Le très estimable quotidien Le Monde a jugé bon de donner la parole, juste avant le dernier tour de l’élection présidentielle, à l’immense philosophe Alain Badiou. Ce dernier, accablé par l’importance du vote pour Marine Le Pen et par la droitisation de la politique en France, s’est posé la question qui tue : « D’où vient le score de l’extrême droite sinon de trente ans de discours sécuritaires sans vergogne à droite et à gauche ? » La réponse est dans la question, mais elle demande à être explicitée: d’où le titre de l’article affolant dans un journal de gauche s’adressant prioritairement à une bourgeoisie cultivée : Le Racisme des Intellectuels.
Vous avez bien lu : depuis trente ans, subrepticement, les intellectuels de droite, mais aussi de gauche, auraient « inventé la violence antipopulaire », singulièrement dirigée contre les jeunes des cités et l’Islam. Seul Alain Badiou a résisté. Il ne souffre plus de vivre dans un état de non-droit et ne se fait aucune illusion sur l’avenir : avec la gauche au pouvoir, il prévoit le pire. Est-ce à dire qu’il regrette la révolution culturelle de Mao ou les Khmers rouges ? Avec l’âge, la nostalgie l’emporte souvent sur la lucidité.
Ce qui est troublant, c’est que les intellectuels qu’il dénonce sont souvent « des professeurs de philosophie ». Certains, sans doute mériteraient, à ses yeux, une double peine : pour avoir désenchanté la gauche révolutionnaire et tenu la main d’Anders Breivik pendant qu’il massacrait des jeunes socialistes norvégiens. Badiou, par prudence, ne cite aucun nom : il a raison d’ailleurs. Ils figurent tous au sommaire de Causeur…les plus immondes tout au moins. Mais il serait temps que Le Monde, également, se livre à un salutaire exercice d’autocritique. Nommer Alain Badiou à la tête de la rédaction serait la moindre des choses. Avec Nelly Kaprielian aux Inrocks, les intellectuels n’auraient plus qu’à bien se tenir.
Mais un détail, si j’ose dire, a échappé à Alain Badiou dans sa philippique contre les intellectuels : c’est que l’extrême droite a changé, sinon de nature, du moins de sexe. Paradoxalement, elle marque une victoire du féminisme. Que ce soit aux États-Unis, avec Sarah Palin et Michelle Bachmann, en Norvège avec Siv Jensen, en Hongrie avec Krisztina Mirvai, au Danemark avec Pia Kjaersgaard et j’en passe, l’extrême droite martiale avec ses bruits de botte et ses croix de guerre s’est métamorphosée en un extrême centre plus préoccupé par la sécurité des enfants et le « care » cher à Martine Aubry que par la volonté d’en découdre avec l’étranger.

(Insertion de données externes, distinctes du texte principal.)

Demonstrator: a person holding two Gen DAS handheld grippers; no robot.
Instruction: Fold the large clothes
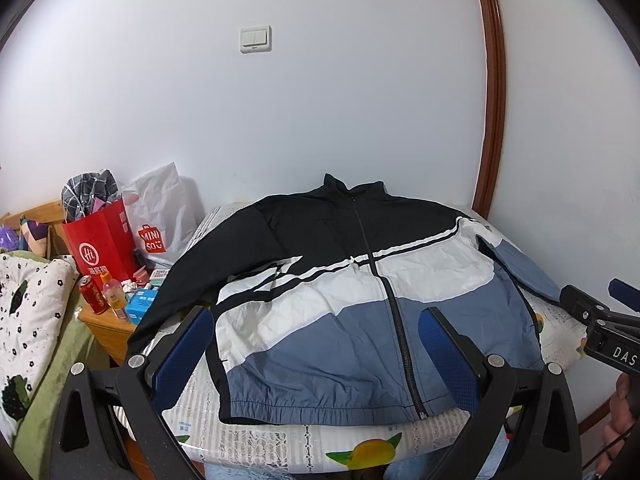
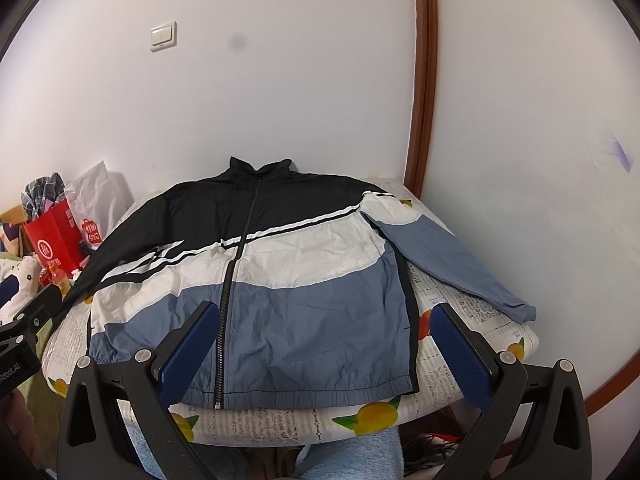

Ce populisme en escarpins ou en talons aiguilles serait-il également porté par les intellectuels machiavéliques qu’Alain Badiou se plaît à débusquer partout ? Dans sa logique paranoïaque, c’est probable. Dans la réalité politique, on assiste, aux Etats-Unis comme en Europe, à une recomposition de ce qu’on nommait autrefois la droite et la gauche : d’un côté, les républicains avec à leur droite les équivalents européens des Tea party, de l’autre les démocrates avec à leur gauche les survivants du communisme. Le cordon sanitaire qui empêchait l’extrême droite d’accéder au pouvoir a sauté. Non par la faute d’intellectuels inconscients ou criminels, mais parce que la société s’est féminisée, donnant ainsi aux femmes l’occasion d’accéder au pouvoir avec un imaginaire politique et des idéaux qui n’ont plus rien de commun avec ceux que la génération des pères, fussent-ils fascistes ou communistes, portaient en eux.